今日はリハビリの話だ。
 リハビリ病棟では食事の前に嚥下体操というのをやっていた。食物をスムーズに飲み込めるようになる、と言うヤツである。
 体操自体の内容はほとんど覚えてないのだが印象的な出来事が一つ。
 体操を真面目にやっている人はほとんどいなかった。看護師や介護職員、患者の付き添いの人たちは真面目にやっているのだが患者で真面目にこなしている人はいなかった。
 もちろん自分もその一人である。
 体操の最後には全員で「パタカ・パタカ」と連呼するのだがそれまで雑談していた方もこれだけは真面目にこなしていた。かなり大きな声で一生懸命に発音していてかなり印象的であった、と当時の日記には書かれていた。
 
 現在の職場では朝礼の時体操をするのだが、両手を挙げて後ろにのけぞる動きが右半身に麻痺が残り平衡感覚も狂っている自分にはどうしてもできない。
 そんな事にストレスを感じていた時なぜだか不意に嚥下体操の事を思い出してしまった。そしてあの時の考えは間違っていたのかも知れないと思うようになった。
 体操をやっていなかったのではなくて、体が動かせなかったため出来なかったのだ...大変に申し訳ない気持ちになった。こんな簡単な事なぜ解らなかったのだろう?

 その頃にはリハビリの甲斐あって5月中旬にはトイレに行く時介助を必要としなくなった。
 ただし介助は必要としないが介護職員による見守りは必要。相変わらずトイレの際にはナースコールを押さなければならなかった。
 病棟のトイレでは便座を上げる事が禁止されていた。
 なんでも便座が上がっているのに気がつかずそのまま腰を下ろして便器にはまってしまい立てなくなりナースコールをする患者が後を絶たなかったらしい。
 想像してみてほしい。便座を下ろしたままの状態で立って用を足すとどうなるか...便座はいつも汚れていたから介助や見守りの職員がその都度掃除をしてくれていた。
 申し訳ない気持ちが半分、汚くねーか?という気持ちが半分、状況的にしょうがないだろうなという気持ちがほんの少し...一刻も早く立って用を足せるようになりたいと願っていた。

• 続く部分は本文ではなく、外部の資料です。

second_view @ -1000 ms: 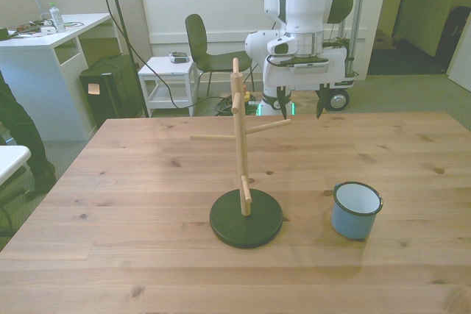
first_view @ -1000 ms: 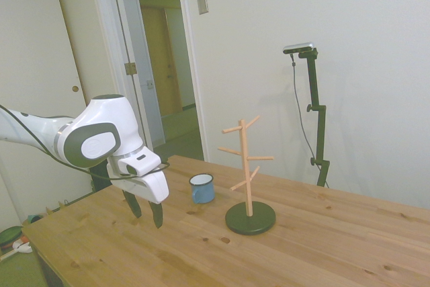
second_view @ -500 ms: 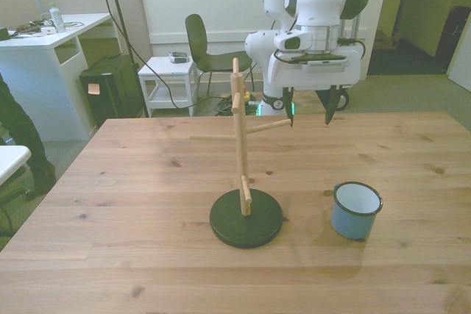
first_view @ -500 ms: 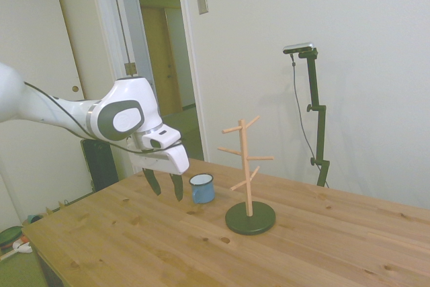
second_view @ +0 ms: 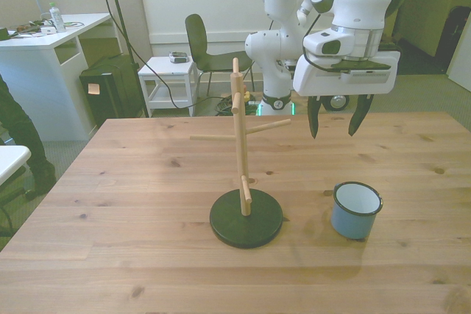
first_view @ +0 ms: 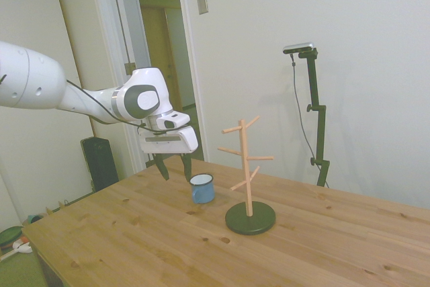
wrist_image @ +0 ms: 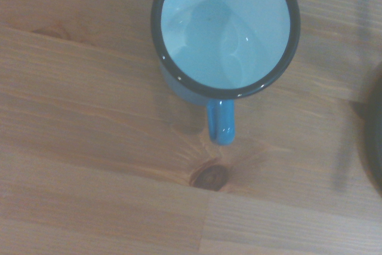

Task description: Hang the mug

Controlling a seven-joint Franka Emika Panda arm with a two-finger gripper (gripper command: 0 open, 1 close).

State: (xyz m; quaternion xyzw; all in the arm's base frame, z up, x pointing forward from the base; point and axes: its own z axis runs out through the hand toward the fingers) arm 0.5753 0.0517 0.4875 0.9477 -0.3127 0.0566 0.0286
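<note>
Hanging above the wooden table (second_view: 132,182), the gripper (second_view: 335,117) has its fingers spread wide, holding and touching nothing. Below it the light-blue enamel mug (second_view: 356,210) stands upright on the table with nothing inside, near the wooden peg tree (second_view: 242,174) and on the front view's right of it.

Open air lies above the mug (second_view: 356,209); the peg tree (second_view: 242,167) stands apart on the front view's left, pegs jutting sideways.
</note>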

 そんなある日立って用を足す許可がもらえるチャンスがやってきた。
 リハビリ病棟では月に一度教授による審査がありそれを通過しないと次のステップに進めない事になっているのだが「次の審査を受けてみませんか?」と理学療法士がおっしゃったのだ。
 日頃は怖いばかりの先生ではあったがこの時ばかりは華奢で可愛らしい女性に見えた...わたしはなんて調子がいいのだろう。

 無事審査は終わり立って用を足す許可をいただいた。まぁ、考えてみればそれだけなのだけれどここまだ結構時間がかかっただけに妙に嬉しくて得意気だったのを覚えている。

 2〜3日後の事である。
 理学療法士の監督のもと立ち座りの練習に励んでいた。これが結構きつく確実に足腰が鍛えられていってる実感がある。
 脳出血で平衡感覚に自信のないわたしはふらついても踏ん張れる脚力をつけることが最重要課題とされていた。
 それにしても100回3セットって鬼じゃね?(ほとんどスクワットだぜ)。とか思いながら黙々とこなしていた。もしかしたら不甲斐ないわたしが人生で一番真面目だったのはこの時期だったかもしれない。
 いつもとなんら変わりなく運動をこなしていたら不意にバランスを崩して椅子の上に尻餅をつくような格好で座り込んでしまった。
 「立ってトイレをするのはまだ止めときましょうね〜。」理学療法士の情け容赦ない声...
 油断していた。調子に乗っていた。三歩進んで二歩下がる〜。また元通りかよ!いろんなことを思ったが全ては後の祭りだ...
 相手は若い、可愛い、怖い、の三拍子が揃ったあの彼女だったのである。